27 Mart 2020 Cuma

Devletin ' SIR ' ları TIR' latırken, silahlar kimi vuruyor?

Devletin 'SIR'ları TIR'latırken, silahlar kimi vuruyor?


Mehmet Faraç
21 OCAK 2014


AKP'nin Suriye'de günahı çok... En yakın örnekten söz edelim: Erdoğan, Suriye meselesine burnunu sokmasaydı, Türkiye Şam çıkmazında emperyalistlerin maşası ve taşeronu haline getirilmeseydi; Cilvegözü Sınır Kapısı ile Hatay'ın Reyhanlı ilçesinde 40'tan fazla yurttaşımız bombalı saldırılara hedef olarak katledilmezdi...

Bırakınız Suriyeli göçmenlerin açtığı sosyo-ekonomik yaraları, Ankara'nın Ortadoğu'da yalnız kalışını, AKP'nin dış politikadaki çöküşünü, Türkiye'nin neredeyse El Kaide'nin barınma üssü olmasını ve Güneydoğu'daki esnafın iflas noktasına gelmesini... Cilvegözü ve Reyhanlı örnekleri bile AKP'nin nasıl bir günah kuyusunda çırpındığını göstermeye yetiyor...

Evet, AKP iktidarı suçlu... Çukurova üzerinden sınıra yönlendirilirken durdurulan "silah yüklü TIR"lar da gösteriyor ki, Esad 3 yıldır devrilemezken AKP'nin Suriye hırsı da ne yazık ki bitmiyor...

TIR'lara yüklenmiş araç- gereçler ya da "silah"lar gerçekten ÖSO militanlarına mı, yoksa savaşın ortasında savunmasız kalan "Türkmenlere" mi gönderiliyor tam olarak saptanamıyor ama sorgulanması gereken iki mesele var; MİT'in dış operasyonlara giriştiği iddiasıyla devletin gözetimindeki TIR'ların yıllar sonra bu kadar kolaylıkla deşifre olabilmesi hiç de hayra alamet değil...
İhbar kaosunda savaş çıksaydı?

Ne şaşırtıcı değil mi; Suriye krizi üç yıldır Ortadoğu'yu kilitlemiş ve AKP hükümeti, Esad'ı devirmek için oldum olası Suriye muhaliflerine silah ve para yardımı yapmakla suçlanıyor...

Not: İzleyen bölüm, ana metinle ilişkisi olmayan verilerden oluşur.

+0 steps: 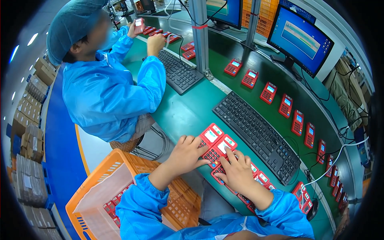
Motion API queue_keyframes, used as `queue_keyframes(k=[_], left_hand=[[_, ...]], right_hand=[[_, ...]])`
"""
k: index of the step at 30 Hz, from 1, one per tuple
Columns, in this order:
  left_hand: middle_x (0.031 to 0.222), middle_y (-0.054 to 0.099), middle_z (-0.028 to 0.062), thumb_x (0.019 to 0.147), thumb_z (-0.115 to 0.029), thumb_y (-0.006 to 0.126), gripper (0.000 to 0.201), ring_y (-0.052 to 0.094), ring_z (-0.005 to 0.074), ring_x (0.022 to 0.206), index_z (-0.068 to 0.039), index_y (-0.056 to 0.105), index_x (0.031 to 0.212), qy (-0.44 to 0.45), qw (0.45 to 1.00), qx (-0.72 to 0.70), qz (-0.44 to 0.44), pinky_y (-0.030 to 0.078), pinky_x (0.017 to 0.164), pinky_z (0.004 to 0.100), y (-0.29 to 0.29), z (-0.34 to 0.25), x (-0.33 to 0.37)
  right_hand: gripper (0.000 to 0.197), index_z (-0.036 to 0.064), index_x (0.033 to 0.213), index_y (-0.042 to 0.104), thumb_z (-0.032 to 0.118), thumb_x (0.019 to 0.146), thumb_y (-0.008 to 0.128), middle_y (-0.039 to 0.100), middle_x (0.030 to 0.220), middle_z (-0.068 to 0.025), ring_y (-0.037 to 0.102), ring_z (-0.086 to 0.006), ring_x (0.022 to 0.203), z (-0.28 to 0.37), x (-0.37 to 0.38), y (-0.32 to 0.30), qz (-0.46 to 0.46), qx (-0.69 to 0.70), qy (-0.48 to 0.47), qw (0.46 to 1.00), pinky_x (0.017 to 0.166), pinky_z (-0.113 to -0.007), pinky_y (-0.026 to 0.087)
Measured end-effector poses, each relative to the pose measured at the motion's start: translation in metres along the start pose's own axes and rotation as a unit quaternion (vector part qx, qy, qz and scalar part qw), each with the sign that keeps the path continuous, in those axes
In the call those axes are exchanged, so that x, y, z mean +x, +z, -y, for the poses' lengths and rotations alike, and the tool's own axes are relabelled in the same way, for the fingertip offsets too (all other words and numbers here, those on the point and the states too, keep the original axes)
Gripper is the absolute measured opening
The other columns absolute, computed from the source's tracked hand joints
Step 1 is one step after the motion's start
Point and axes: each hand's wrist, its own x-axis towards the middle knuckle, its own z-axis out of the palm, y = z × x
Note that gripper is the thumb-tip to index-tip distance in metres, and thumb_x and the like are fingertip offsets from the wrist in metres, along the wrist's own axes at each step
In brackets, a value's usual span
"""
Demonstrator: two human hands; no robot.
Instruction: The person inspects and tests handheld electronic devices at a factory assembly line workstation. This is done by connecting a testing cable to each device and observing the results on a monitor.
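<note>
Two red handheld payment terminals with screens and keypads lie side by side on the green bench in front of me. My left hand [186, 154] is closed around the left edge of the farther-left payment terminal [211, 134], its thumb by the lower keys. My right hand [242, 174] lies over the other payment terminal [212, 157], fingers apart, one fingertip at its screen. Its palm partly hides more red terminals [262, 178] lined up along the bench's near edge. Just beyond my hands lies a black keyboard [256, 136].
A curved row of red terminals [268, 93] stands on the dark green strip beyond the keyboard, below a monitor [301, 40]. An orange crate [180, 196] with red devices inside stands at my left. A co-worker [112, 92] in blue holds a red terminal [139, 25]. Cables hang at right.
</note>
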Motion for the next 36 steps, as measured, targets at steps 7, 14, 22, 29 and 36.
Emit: queue_keyframes(k=[7,14,22,29,36], left_hand=[[0.094,0.049,0.0079,0.074,-0.045,0.064,0.045,0.045,0.0245,0.09,-0.013,0.064,0.105,0.007,1.0,0.004,-0.017,0.034,0.078,0.0364,0.0011,0.0034,-0.0006],[0.092,0.048,0.0079,0.075,-0.047,0.063,0.046,0.045,0.0245,0.088,-0.013,0.064,0.106,0.011,1.0,0.011,-0.012,0.034,0.077,0.0367,-0.0011,0.0045,0.0003],[0.092,0.048,0.0079,0.075,-0.047,0.063,0.047,0.045,0.0241,0.089,-0.013,0.064,0.106,0.005,1.0,0.015,-0.004,0.034,0.078,0.0363,-0.0008,0.0033,0.0005],[0.093,0.049,0.0081,0.074,-0.046,0.064,0.047,0.045,0.024,0.089,-0.013,0.064,0.107,-0.002,1.0,0.01,0.01,0.034,0.079,0.0362,-0.0046,0.0035,0.0013],[0.094,0.049,0.0085,0.074,-0.046,0.064,0.047,0.045,0.0243,0.09,-0.012,0.063,0.107,-0.006,1.0,0.0,0.009,0.034,0.078,0.0361,-0.0051,0.0068,0.0003]], right_hand=[[0.055,0.0104,0.11,0.058,0.043,0.068,0.071,0.044,0.129,-0.0116,0.041,-0.029,0.112,0.0023,0.0004,0.002,-0.016,-0.006,0.001,1.0,0.088,-0.044,0.033],[0.056,0.0104,0.111,0.057,0.042,0.067,0.072,0.045,0.128,-0.0116,0.042,-0.029,0.112,0.0037,0.0025,-0.0011,-0.008,0.001,0.007,1.0,0.088,-0.043,0.034],[0.056,0.0106,0.112,0.057,0.043,0.068,0.071,0.044,0.129,-0.0117,0.041,-0.029,0.113,0.0028,0.0015,0.0004,-0.002,-0.007,0.009,1.0,0.088,-0.043,0.034],[0.056,0.0107,0.112,0.057,0.043,0.069,0.071,0.044,0.13,-0.0115,0.041,-0.0288,0.114,0.0041,0.0031,-0.0009,-0.001,-0.009,0.01,1.0,0.089,-0.043,0.033],[0.055,0.0104,0.113,0.057,0.043,0.07,0.07,0.044,0.13,-0.0118,0.041,-0.0284,0.114,0.0063,0.0055,-0.0037,0.014,-0.001,0.016,1.0,0.09,-0.043,0.033]])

Bu bir "devlet politikası" mı, yoksa Türkiye, ABD ve destekçilerinin silah ve mühimmatlarını Suriye'ye ulaştırmakta "kargo" hizmeti mi veriyor bilinmiyor... Hatta son üç yılda kaç TIR Suriye'ye gizemli yük taşıdı, o da tam olarak kestirilemiyor...

Ancak şu bir gerçek ki; cemaat ile AKP arasındaki kavga başlamadan önce TIR'lar falan böyle kolaylıkla deşifre olmuyordu!..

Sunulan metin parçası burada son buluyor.